**EXERCISE AIM**
Begin the copy at the line containing "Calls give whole" in the data below and end it at the line containing "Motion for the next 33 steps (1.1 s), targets", keeping each line exact and leaving out pictures.

**DATA IN THIS EXERCISE**
* * *

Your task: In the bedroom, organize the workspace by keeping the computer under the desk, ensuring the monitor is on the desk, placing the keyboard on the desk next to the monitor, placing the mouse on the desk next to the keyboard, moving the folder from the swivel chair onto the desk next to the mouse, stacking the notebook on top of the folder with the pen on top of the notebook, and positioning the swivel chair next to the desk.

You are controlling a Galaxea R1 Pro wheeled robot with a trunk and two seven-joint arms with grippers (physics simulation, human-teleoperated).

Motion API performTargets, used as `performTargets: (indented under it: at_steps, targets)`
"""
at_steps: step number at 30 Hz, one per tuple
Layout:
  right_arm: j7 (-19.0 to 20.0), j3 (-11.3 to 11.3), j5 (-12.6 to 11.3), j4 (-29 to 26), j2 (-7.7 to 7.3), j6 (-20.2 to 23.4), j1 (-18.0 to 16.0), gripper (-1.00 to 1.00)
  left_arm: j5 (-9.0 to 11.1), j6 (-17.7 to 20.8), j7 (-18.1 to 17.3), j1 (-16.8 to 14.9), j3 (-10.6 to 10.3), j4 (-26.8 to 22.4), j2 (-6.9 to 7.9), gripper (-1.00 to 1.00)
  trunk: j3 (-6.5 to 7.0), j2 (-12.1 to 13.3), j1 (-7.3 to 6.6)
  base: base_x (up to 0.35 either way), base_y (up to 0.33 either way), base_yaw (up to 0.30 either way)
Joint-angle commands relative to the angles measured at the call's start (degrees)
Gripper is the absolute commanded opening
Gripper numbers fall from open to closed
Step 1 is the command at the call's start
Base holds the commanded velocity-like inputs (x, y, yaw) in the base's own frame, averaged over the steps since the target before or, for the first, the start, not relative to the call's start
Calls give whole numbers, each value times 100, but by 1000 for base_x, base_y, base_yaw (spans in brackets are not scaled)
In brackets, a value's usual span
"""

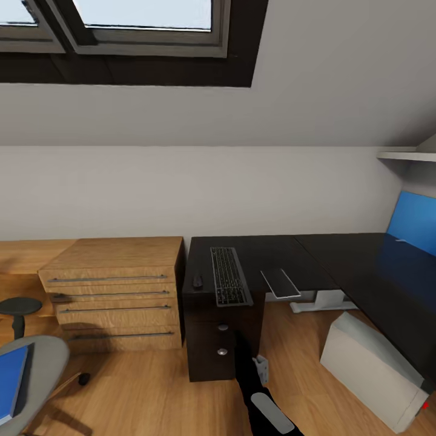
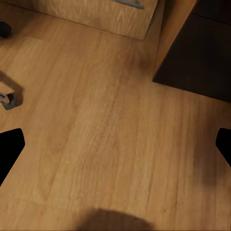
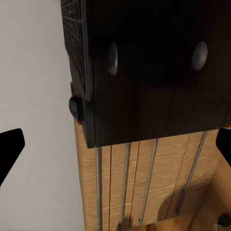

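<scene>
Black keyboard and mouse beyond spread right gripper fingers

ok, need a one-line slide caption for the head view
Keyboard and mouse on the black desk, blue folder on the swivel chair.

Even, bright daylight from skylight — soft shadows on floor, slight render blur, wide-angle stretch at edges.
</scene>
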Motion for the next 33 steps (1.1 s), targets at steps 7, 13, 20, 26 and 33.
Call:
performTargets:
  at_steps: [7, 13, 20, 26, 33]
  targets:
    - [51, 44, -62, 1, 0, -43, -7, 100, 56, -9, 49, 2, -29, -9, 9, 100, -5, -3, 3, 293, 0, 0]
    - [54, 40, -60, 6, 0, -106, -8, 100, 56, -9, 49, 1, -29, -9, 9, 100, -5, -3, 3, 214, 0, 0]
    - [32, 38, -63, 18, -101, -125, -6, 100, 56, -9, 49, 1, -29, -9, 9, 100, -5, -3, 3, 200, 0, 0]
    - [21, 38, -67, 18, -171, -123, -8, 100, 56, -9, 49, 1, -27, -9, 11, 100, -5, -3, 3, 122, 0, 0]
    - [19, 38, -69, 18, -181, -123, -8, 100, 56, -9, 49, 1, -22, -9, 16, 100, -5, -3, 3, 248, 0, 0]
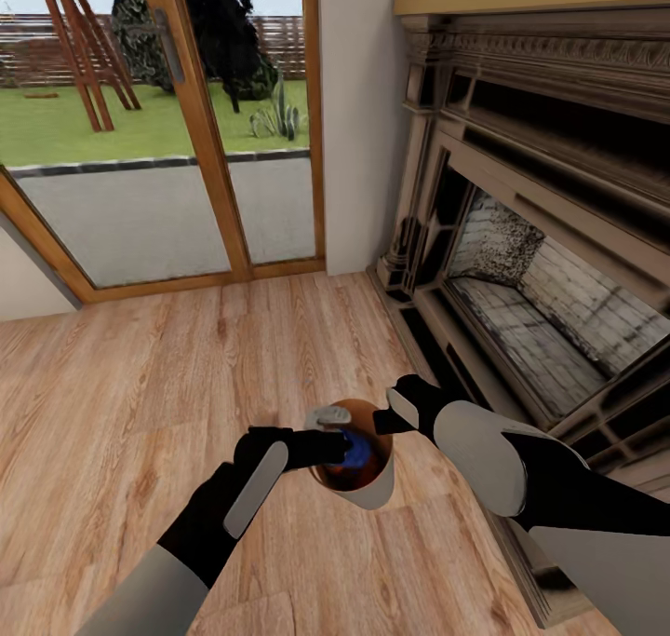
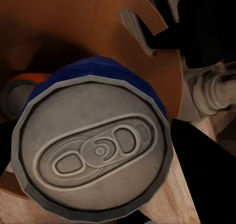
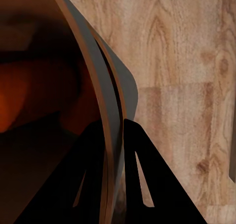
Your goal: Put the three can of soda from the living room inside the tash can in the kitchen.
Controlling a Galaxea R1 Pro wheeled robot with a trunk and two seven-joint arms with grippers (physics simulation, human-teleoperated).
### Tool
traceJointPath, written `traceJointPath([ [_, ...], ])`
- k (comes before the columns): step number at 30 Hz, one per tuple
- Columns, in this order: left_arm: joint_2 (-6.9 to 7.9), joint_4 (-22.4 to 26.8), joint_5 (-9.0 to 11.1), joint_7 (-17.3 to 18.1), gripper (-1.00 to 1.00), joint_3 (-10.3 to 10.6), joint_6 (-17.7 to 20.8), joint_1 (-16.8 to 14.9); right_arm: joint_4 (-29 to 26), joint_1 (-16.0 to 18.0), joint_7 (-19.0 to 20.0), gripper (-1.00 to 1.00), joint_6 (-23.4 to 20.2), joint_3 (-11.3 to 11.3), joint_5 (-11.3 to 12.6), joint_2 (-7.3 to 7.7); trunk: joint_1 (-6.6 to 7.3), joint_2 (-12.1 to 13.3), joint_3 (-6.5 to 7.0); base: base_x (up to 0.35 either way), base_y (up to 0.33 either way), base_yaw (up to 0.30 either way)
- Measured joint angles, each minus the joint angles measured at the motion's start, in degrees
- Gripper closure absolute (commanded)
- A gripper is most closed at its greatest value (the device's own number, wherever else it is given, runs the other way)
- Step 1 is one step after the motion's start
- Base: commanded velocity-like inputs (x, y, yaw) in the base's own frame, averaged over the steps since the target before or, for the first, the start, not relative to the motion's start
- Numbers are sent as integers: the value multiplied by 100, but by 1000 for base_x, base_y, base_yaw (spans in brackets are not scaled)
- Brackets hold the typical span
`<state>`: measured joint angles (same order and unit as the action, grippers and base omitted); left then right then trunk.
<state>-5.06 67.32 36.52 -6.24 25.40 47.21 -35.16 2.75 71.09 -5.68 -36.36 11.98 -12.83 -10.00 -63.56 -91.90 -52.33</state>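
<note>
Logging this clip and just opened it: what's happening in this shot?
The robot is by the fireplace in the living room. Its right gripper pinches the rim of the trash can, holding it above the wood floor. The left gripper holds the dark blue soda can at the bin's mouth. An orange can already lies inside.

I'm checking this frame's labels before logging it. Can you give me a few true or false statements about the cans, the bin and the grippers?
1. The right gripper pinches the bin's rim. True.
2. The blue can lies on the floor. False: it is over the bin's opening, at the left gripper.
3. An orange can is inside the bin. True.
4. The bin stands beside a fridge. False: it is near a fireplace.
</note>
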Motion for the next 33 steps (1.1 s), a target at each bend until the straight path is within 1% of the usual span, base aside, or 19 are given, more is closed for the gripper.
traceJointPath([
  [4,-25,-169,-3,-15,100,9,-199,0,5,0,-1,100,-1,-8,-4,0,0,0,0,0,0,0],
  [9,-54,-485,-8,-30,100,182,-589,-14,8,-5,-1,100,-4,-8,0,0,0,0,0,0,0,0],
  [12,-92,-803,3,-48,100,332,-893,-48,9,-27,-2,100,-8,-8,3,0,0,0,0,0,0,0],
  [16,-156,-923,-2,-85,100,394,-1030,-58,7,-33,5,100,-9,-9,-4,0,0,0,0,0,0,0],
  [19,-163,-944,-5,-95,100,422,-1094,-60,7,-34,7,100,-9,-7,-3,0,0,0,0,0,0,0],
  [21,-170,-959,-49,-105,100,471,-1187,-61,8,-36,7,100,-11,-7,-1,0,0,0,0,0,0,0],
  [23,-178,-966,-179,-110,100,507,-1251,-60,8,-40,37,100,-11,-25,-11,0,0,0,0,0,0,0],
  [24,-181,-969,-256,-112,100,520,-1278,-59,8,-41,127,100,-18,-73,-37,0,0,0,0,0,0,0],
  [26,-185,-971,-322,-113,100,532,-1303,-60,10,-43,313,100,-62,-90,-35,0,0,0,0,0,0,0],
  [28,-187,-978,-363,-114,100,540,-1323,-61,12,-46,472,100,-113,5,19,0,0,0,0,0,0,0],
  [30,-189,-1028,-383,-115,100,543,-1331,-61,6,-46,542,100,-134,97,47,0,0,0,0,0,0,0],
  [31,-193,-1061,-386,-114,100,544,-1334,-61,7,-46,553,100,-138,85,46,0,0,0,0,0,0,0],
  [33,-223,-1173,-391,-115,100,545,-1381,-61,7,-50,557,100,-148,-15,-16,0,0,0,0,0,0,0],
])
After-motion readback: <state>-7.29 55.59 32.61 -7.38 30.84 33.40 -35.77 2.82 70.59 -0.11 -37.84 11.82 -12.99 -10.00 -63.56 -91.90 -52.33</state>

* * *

**SOLUTION TO THE EXERCISE**
Calls give whole numbers, each value times 100, but by 1000 for base_x, base_y, base_yaw (spans in brackets are not scaled)
In brackets, a value's usual span
"""


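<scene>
Black keyboard and mouse beyond spread right gripper fingers

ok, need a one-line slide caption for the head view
Keyboard and mouse on the black desk, blue folder on the swivel chair.

Even, bright daylight from skylight — soft shadows on floor, slight render blur, wide-angle stretch at edges.
</scene>
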Motion for the next 33 steps (1.1 s), targets at steps 7, 13, 20, 26 and 33.

The work on this exercise has been finished.